A vida e as controvérsias de Brigitte Bardot
Ícone do cinema francês, ativista dos direitos dos animais e simpatizante do nacionalismo, Brigitte Bardot, faleceu aos 91 anos.

Uma sensação precoce
Nascida em 8 de setembro de 1934 e criada em Paris por pais católicos conservadores, Brigitte Bardot se tornou uma das mulheres mais desejadas do cinema. No início da carreira, dançou descalça na praia de Cannes. Descoberta aos 15 anos, ela se tornou uma das modelos mais requisitadas por marcas francesas. Um de seus primeiros papéis foi como protagonista em "Manina, a moça sem véu", de 1952.

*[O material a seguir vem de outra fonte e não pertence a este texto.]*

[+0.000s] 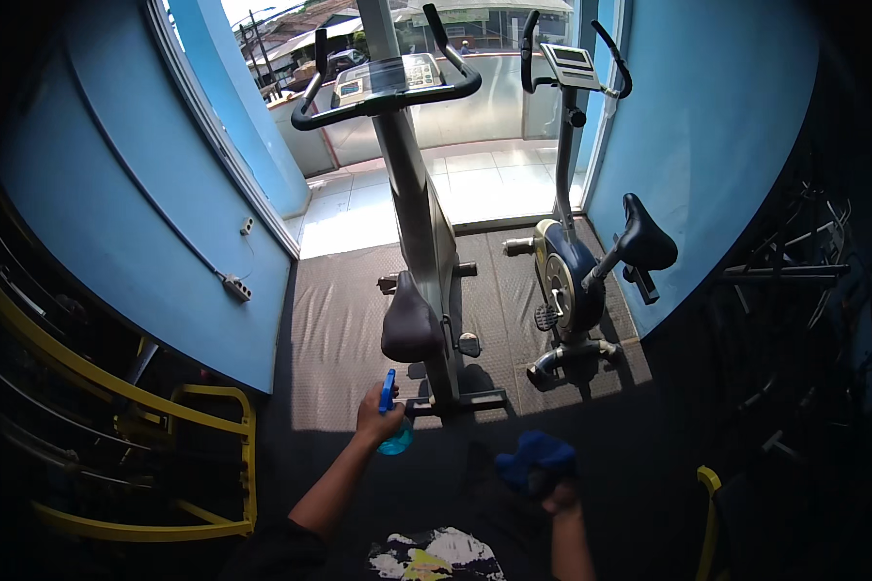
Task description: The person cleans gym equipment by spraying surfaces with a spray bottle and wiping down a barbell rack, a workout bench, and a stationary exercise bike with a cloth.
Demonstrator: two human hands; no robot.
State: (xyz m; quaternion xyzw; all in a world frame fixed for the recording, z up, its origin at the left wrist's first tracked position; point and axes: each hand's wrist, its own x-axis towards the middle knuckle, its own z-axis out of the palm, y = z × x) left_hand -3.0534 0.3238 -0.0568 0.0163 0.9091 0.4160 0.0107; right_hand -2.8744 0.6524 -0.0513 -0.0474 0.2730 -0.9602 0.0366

Observada dentro e fora das telas
Os relacionamentos de Bardot eram quase tão observados quanto seus filmes. Aqui, ela é retratada em 1958 com seu então namorado, o cantor Sacha Distel. Bardot já havia se casado uma vez até então e se casaria mais três vezes.
Trabalhando com Godard
Bardot atuou em 45 filmes e também lançou vários discos. Os títulos de muitos desses filmes foram praticamente esquecidos, mas cerca de meia dúzia deles estão entre os mais admirados do cinema, como "O desprezo" de Jean-Luc Godard, de 1963. Aqui, uma cena do filme com o co-protagonista Jack Palance.
Viva Maria!
O francês Louis Malle estava entre os muitos diretores renomados com quem Bardot trabalhou. Em 1965, eles filmaram juntos a comédia western "Viva Maria". Aqui, ela aparece ao lado de Jeanne Moreau.
Felicidade e infelicidade
Bardot enfrentou problemas que se esforçava para esconder por trás de sua aparência glamorosa. Questões emocionais e doenças físicas afetaram sua carreira. O nascimento de seu filho em 1960 lhe trouxe felicidade, mas ela logo deixaria o pai do menino, o ator Jacques Charrier.
O mito de Bardot
Bardot não fascinava apenas os cinéfilos e os tabloides. Os intelectuais também a notaram na década de 1950. "No jogo do amor, ela é tanto caçadora quanto presa", escreveu Simone de Beauvoir em seu ensaio de 1959, "Brigitte Bardot e a síndrome de Lolita".
Declínio na carreira
Bardot seria para sempre uma estrela, mas sua produção criativa atingiu o auge no final da década de 1960. Filmes estrelados por ela, como "As petroleiras" (1971), eram pouco inspiradores. Ela apareceu em apenas mais dois filmes depois disso.
Paixão por animais
Aos 40 anos, Bardot começou a se afastar da indústria cinematográfica. De sua casa em Saint-Tropez, que comprou em 1958, ela se tornou uma das defensoras mais conhecidas dos animais ameaçados e maltratados, contra a caça e os testes de produtos.
Nacionalismo e homofobia
Bardot flertou com a extrema-direita francesa e chegou a ser condenada cinco vezes por promover o ódio racial, principalmente contra muçulmanos. Ela também se manifestou contra pessoas LGBTQ+.
Vida ao extremo
"Digo o que penso e penso o que digo", afirmou Bardot. Ela iniciou uma campanha em Saint-Tropez para impedir que empresas locais fossem absorvidas por redes de luxo. Ela faleceu aos 91 anos.